Barring an appeal from the Wayne County prosecutor, Garrison was set to be released on May 6, Gautz said.
'Gasping for air'
On April 13, Garrison's cellmate cried out for help when he noticed Garrison appeared to be in medical distress, Gautz said.
"His bunkmate said that he was gasping for air and he called out for help, and our officers rushed in, performed life-saving measures, got the ambulance in there, got him to the hospital," Gautz said. "Once he was at the hospital and died, the doctors there decided to test him postmortem for COVID-19."
Peterson claims she was contacted by her brother's cellmate, who she says told her that he had symptoms of coronavirus prior to Garrison's death. She said other prisoners who witnessed her brother's fatal episode told her that prison staff was slow in responding to repeated calls for help from Garrison's bunkmate and that corrections officers handcuffed her brother when he fell unconscious onto the cell floor.
I'm the only person who closely stood with my brother for 44 years and walked this road with him. We're heartbroken because he was coming home.
"He caught it from his roommate, being locked down in there since February. He hadn't been outside since February," said Peterson, adding that she has contacted an attorney about taking legal action. "He's not going to die in vain because he did ask for help. His roommate asked them for help. Then they put him in shackles after he died on the floor.”
Gautz said Peterson has apparently been misinformed.
He said Garrison nor his cellmate exhibited symptoms or complained of being ill before the fatal episode. He said that the prison's nursing staff had even gone cell-to-cell examining inmates prior to Garrison's death.
Gautz said that Garrison's cellmate was immediately placed in quarantine and was tested for the virus. He said the test on the cellmate came back negative.
"It speaks to the insidious nature of this virus that some people can have no symptoms at all and all of a sudden, just like that, they're having these issues," Gautz said. "It's just very unfortunate."
Hundreds of prisoners test positive in Michigan
He said that 81 prisoners at the Macomb Correctional Facility, which houses about 1,300 inmates, had tested positive for the virus as of Monday night. He said no other coronavirus-linked deaths have occurred at the prison.
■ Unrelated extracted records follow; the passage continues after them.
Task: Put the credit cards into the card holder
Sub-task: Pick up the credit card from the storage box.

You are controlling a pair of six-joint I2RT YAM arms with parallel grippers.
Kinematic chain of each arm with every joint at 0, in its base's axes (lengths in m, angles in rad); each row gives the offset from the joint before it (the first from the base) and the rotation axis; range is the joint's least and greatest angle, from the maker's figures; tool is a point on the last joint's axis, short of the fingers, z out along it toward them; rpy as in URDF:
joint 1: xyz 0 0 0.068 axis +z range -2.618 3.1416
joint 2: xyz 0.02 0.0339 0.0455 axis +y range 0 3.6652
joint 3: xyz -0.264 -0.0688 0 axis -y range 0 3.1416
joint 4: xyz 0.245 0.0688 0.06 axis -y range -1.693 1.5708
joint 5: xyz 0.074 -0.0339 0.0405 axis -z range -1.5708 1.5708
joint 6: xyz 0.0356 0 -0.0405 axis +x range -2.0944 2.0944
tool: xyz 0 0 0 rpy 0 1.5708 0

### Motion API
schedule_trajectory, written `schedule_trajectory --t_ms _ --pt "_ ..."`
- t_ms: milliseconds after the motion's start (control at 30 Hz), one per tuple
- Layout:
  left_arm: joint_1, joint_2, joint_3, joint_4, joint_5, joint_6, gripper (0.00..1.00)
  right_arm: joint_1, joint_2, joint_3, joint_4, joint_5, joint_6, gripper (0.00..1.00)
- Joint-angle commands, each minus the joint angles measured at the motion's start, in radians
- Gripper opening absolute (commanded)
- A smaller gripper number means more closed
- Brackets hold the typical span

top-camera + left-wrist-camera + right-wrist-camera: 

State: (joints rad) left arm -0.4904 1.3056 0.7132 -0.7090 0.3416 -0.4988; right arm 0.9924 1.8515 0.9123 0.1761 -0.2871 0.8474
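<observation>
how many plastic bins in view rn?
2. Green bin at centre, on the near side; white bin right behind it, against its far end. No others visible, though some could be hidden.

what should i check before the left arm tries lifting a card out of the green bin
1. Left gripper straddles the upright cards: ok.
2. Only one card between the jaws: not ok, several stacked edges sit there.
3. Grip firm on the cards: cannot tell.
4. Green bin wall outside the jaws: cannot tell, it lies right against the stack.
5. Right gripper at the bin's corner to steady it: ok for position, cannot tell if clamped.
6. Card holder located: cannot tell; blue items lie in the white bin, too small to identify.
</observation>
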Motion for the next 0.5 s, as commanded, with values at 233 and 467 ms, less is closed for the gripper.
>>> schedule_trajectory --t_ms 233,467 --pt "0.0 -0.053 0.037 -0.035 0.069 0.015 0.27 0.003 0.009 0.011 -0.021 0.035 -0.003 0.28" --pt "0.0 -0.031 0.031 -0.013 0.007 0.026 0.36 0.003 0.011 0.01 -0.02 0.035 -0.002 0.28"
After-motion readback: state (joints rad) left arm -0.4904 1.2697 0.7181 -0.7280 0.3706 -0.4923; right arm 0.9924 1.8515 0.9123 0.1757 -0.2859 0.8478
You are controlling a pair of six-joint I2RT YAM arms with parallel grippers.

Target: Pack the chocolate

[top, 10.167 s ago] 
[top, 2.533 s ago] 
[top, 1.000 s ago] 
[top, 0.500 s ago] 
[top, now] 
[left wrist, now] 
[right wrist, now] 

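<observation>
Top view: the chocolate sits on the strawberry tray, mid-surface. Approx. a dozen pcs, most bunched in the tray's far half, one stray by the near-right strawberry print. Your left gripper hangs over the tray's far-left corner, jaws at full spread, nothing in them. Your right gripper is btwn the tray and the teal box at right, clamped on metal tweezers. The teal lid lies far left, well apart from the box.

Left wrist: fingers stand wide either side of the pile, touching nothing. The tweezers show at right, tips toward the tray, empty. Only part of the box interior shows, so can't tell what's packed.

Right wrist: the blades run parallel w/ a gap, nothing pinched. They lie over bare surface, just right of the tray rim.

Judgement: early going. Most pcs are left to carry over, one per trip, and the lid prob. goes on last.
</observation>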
Gautz said that of the 38,000 inmates in the entire state prison system, 574 had tested positive and 21 had died.
His bunkmate said that he was gasping for air and he called out for help.
Overall, Michigan had recorded more than 32,000 positive cases of the virus as of Tuesday and at least 2,700 deaths, according to Johns Hopkins University's Coronavirus Resource Center.
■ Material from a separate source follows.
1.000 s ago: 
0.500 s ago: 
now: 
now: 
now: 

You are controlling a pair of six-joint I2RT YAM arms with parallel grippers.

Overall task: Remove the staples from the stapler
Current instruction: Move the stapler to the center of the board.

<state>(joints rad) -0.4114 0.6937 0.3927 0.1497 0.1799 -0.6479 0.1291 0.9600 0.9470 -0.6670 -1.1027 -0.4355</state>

Gautz said the Department of Corrections is continuing to work to reduce the prison population, adding that 200 inmates are scheduled to be paroled this week and 700 to 900 others by the end of this month.
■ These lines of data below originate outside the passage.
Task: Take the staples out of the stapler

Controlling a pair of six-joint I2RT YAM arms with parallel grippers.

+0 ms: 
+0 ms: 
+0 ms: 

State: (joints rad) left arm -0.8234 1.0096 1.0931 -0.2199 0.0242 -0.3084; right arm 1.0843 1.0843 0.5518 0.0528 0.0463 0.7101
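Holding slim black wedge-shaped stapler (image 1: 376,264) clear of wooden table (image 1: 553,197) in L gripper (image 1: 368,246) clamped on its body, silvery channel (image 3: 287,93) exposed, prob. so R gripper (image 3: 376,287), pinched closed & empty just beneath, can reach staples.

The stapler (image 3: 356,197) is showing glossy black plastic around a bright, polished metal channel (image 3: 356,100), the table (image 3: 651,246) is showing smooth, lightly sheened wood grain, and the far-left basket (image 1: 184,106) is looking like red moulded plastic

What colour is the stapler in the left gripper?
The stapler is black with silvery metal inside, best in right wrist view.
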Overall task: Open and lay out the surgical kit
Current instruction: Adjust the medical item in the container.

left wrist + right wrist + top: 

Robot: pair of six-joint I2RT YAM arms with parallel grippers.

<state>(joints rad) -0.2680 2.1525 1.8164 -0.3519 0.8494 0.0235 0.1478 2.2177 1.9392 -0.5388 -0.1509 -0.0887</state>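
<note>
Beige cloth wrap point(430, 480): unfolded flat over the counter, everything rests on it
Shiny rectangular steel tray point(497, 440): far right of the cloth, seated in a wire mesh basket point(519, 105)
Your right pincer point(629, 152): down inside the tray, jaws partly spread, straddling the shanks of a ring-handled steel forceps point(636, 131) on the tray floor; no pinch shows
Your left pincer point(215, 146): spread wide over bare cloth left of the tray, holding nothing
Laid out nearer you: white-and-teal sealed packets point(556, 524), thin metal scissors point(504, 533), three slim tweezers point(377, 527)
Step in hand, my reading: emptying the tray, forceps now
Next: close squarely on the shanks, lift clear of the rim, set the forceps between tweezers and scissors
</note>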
"That's just a little bit higher than average. We parole about 9,000 prisoners every year in general," Gautz said.
He said only about 5,000 prisoners are eligible for early parole.
"Certainly every prisoner that we release, the parole board is first and foremost looking at whether or not they are going to be a harm to society if they're released," Gautz said. "[Garrison] certainly was not one that we were worried about committing new crimes and that's why the board was happy to vote him out twice."